-------- Given information
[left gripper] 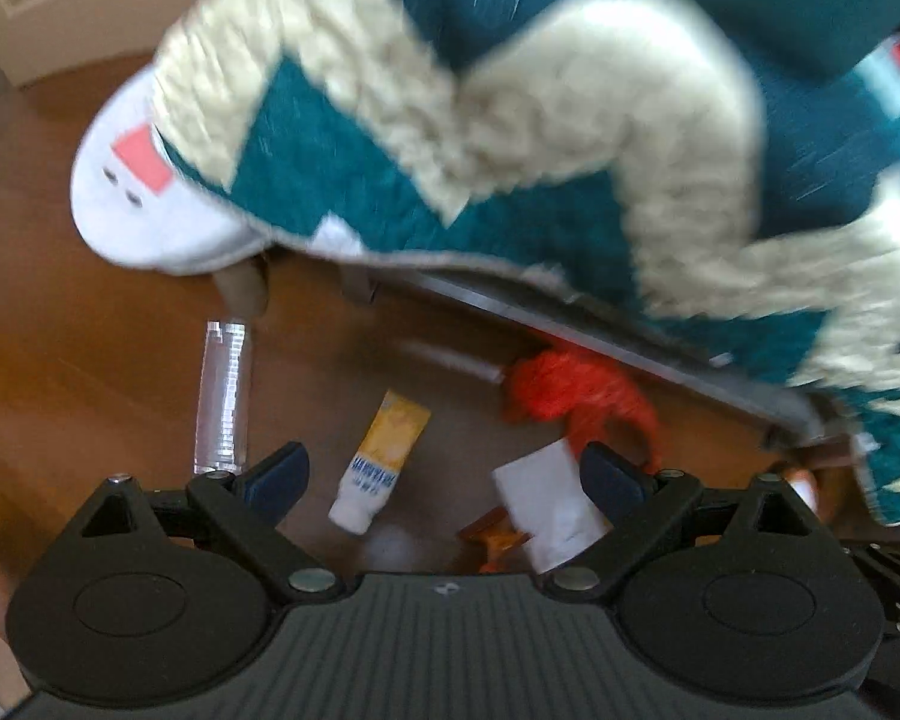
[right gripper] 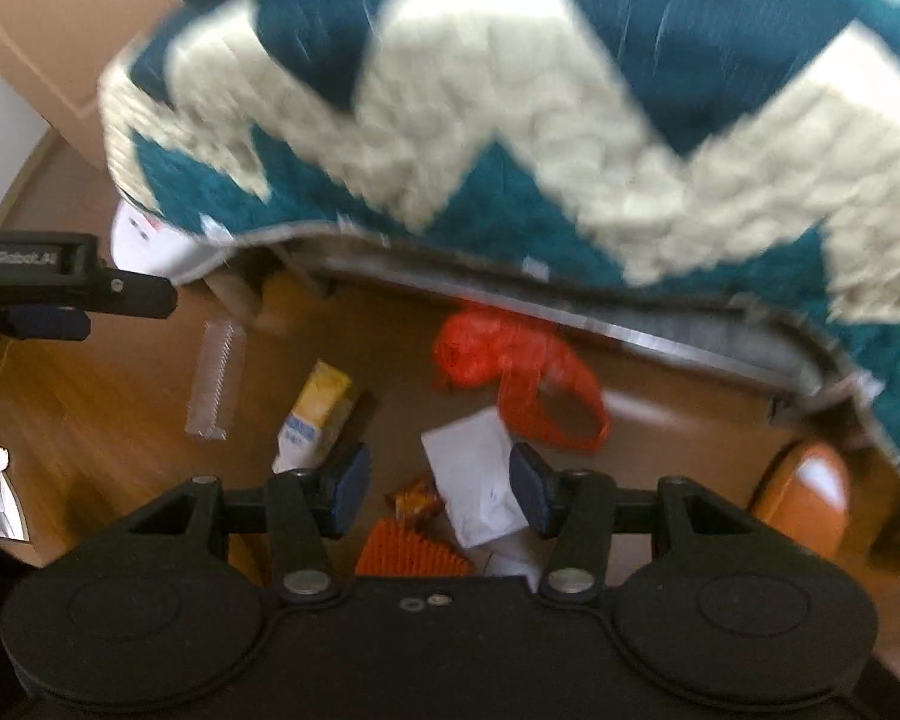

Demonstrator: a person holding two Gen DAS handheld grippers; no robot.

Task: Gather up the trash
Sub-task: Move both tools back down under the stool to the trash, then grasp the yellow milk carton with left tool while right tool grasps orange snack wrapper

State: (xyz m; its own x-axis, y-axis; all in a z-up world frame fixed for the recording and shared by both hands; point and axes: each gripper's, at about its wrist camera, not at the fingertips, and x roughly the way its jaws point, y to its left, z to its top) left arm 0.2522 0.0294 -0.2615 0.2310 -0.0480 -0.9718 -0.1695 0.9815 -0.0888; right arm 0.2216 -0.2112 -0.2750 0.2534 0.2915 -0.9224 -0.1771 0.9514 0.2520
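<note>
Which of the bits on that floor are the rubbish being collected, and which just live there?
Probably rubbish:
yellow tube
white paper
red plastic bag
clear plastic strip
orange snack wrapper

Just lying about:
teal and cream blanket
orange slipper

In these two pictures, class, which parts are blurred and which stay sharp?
Left wrist view: the blanket and yellow tube are smeared; the left gripper stays crisp. Right wrist view: blanket and orange bag blur; the right gripper is sharp.

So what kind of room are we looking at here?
Probably a bedroom or living room at home: a teal and cream zigzag blanket hangs over a low furniture frame above a wooden floor littered with trash such as a red plastic bag.
</note>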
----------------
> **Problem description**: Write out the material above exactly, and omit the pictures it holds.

> **Result**:
[left gripper] 
[right gripper] 

Demonstrator: a person holding two Gen DAS handheld grippers; no robot.

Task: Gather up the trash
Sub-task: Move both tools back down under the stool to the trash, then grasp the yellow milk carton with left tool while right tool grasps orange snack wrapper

State: (xyz m; its own x-axis, y-axis; all in a z-up world frame fixed for the recording and shared by both hands; point and axes: each gripper's, at about its wrist camera, not at the fingertips, and x roughly the way its jaws point, y to its left, z to its top) left arm 0.2522 0.0294 -0.2615 0.2310 -0.0480 -0.9718 -0.1695 0.9815 -0.0888; right arm 0.2216 -0.2112 -0.2750 0.2534 0.2915 -0.9224 -0.1771 0.9514 0.2520
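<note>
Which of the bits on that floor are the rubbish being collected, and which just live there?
Probably rubbish:
yellow tube
white paper
red plastic bag
clear plastic strip
orange snack wrapper

Just lying about:
teal and cream blanket
orange slipper

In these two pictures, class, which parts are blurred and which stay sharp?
Left wrist view: the blanket and yellow tube are smeared; the left gripper stays crisp. Right wrist view: blanket and orange bag blur; the right gripper is sharp.

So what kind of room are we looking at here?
Probably a bedroom or living room at home: a teal and cream zigzag blanket hangs over a low furniture frame above a wooden floor littered with trash such as a red plastic bag.
</note>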

The requested output has now been given in full.